**YOUR ASSIGNMENT:** The whole listing needs to be restated word for word.
-=-=-
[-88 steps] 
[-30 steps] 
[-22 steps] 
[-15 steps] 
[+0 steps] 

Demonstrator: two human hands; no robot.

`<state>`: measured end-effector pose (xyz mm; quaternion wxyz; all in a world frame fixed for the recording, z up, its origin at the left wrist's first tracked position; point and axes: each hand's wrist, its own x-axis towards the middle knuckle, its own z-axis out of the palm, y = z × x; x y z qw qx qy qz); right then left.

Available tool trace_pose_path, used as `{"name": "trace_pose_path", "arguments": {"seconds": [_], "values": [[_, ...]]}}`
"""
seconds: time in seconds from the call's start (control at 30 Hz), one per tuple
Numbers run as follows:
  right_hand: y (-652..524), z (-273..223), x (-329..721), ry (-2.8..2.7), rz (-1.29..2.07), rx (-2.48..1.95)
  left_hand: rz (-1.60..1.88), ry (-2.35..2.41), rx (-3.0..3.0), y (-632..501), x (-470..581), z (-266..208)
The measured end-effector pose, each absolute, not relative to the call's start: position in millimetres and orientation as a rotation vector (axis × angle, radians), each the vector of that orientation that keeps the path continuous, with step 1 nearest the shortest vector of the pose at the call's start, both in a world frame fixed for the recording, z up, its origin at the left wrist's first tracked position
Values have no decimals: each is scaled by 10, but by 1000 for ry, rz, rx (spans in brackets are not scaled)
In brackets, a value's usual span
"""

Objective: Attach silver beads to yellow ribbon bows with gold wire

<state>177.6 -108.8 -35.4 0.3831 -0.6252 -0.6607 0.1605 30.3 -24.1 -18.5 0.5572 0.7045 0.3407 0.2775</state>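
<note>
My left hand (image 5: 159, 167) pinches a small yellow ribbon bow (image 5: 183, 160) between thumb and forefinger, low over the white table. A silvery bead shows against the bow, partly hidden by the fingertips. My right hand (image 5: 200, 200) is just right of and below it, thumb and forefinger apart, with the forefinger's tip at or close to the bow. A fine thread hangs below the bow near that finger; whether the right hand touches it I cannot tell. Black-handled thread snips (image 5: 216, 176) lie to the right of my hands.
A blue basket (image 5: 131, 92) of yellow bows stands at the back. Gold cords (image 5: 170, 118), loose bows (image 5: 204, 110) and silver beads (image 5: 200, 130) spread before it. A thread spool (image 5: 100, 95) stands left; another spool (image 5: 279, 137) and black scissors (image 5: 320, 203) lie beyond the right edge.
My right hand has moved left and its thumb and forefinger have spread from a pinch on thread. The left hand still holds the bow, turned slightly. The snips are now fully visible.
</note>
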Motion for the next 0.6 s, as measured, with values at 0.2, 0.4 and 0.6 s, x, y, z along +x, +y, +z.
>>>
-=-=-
**WRITTEN ANSWER:**
[-88 steps] 
[-30 steps] 
[-22 steps] 
[-15 steps] 
[+0 steps] 

Demonstrator: two human hands; no robot.

`<state>`: measured end-effector pose (xyz mm; quaternion wxyz; all in a world frame fixed for the recording, z up, its origin at the left wrist's first tracked position; point and axes: each hand's wrist, its own x-axis towards the middle knuckle, its own z-axis out of the palm, y = z × x; x y z qw qx qy qz); right then left.

Available tool trace_pose_path, used as `{"name": "trace_pose_path", "arguments": {"seconds": [_], "values": [[_, ...]]}}`
"""
seconds: time in seconds from the call's start (control at 30 Hz), one per tuple
Numbers run as follows:
  right_hand: y (-652..524), z (-273..223), x (-329..721), ry (-2.8..2.7), rz (-1.29..2.07), rx (-2.48..1.95)
  left_hand: rz (-1.60..1.88), ry (-2.35..2.41), rx (-3.0..3.0), y (-632..501), x (-470..581), z (-266..208)
The measured end-effector pose, each absolute, not relative to the call's start: position in millimetres and orientation as a rotation vector (axis × angle, radians), each the vector of that orientation that keeps the path continuous, with step 1 nearest the shortest vector of the pose at the call's start, both in a world frame fixed for the recording, z up, its origin at the left wrist's first tracked position
Values have no decimals: each is scaled by 10, but by 1000 for ry, rz, rx (spans in brackets are not scaled)
In brackets, a value's usual span
"""

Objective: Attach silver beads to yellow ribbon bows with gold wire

<state>177.6 -108.8 -35.4 0.3831 -0.6252 -0.6607 0.1605 30.3 -24.1 -18.5 0.5572 0.7045 0.3407 0.2775</state>
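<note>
My left hand (image 5: 159, 167) pinches a small yellow ribbon bow (image 5: 183, 160) between thumb and forefinger, low over the white table. A silvery bead shows against the bow, partly hidden by the fingertips. My right hand (image 5: 200, 200) is just right of and below it, thumb and forefinger apart, with the forefinger's tip at or close to the bow. A fine thread hangs below the bow near that finger; whether the right hand touches it I cannot tell. Black-handled thread snips (image 5: 216, 176) lie to the right of my hands.
A blue basket (image 5: 131, 92) of yellow bows stands at the back. Gold cords (image 5: 170, 118), loose bows (image 5: 204, 110) and silver beads (image 5: 200, 130) spread before it. A thread spool (image 5: 100, 95) stands left; another spool (image 5: 279, 137) and black scissors (image 5: 320, 203) lie beyond the right edge.
My right hand has moved left and its thumb and forefinger have spread from a pinch on thread. The left hand still holds the bow, turned slightly. The snips are now fully visible.
</note>
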Motion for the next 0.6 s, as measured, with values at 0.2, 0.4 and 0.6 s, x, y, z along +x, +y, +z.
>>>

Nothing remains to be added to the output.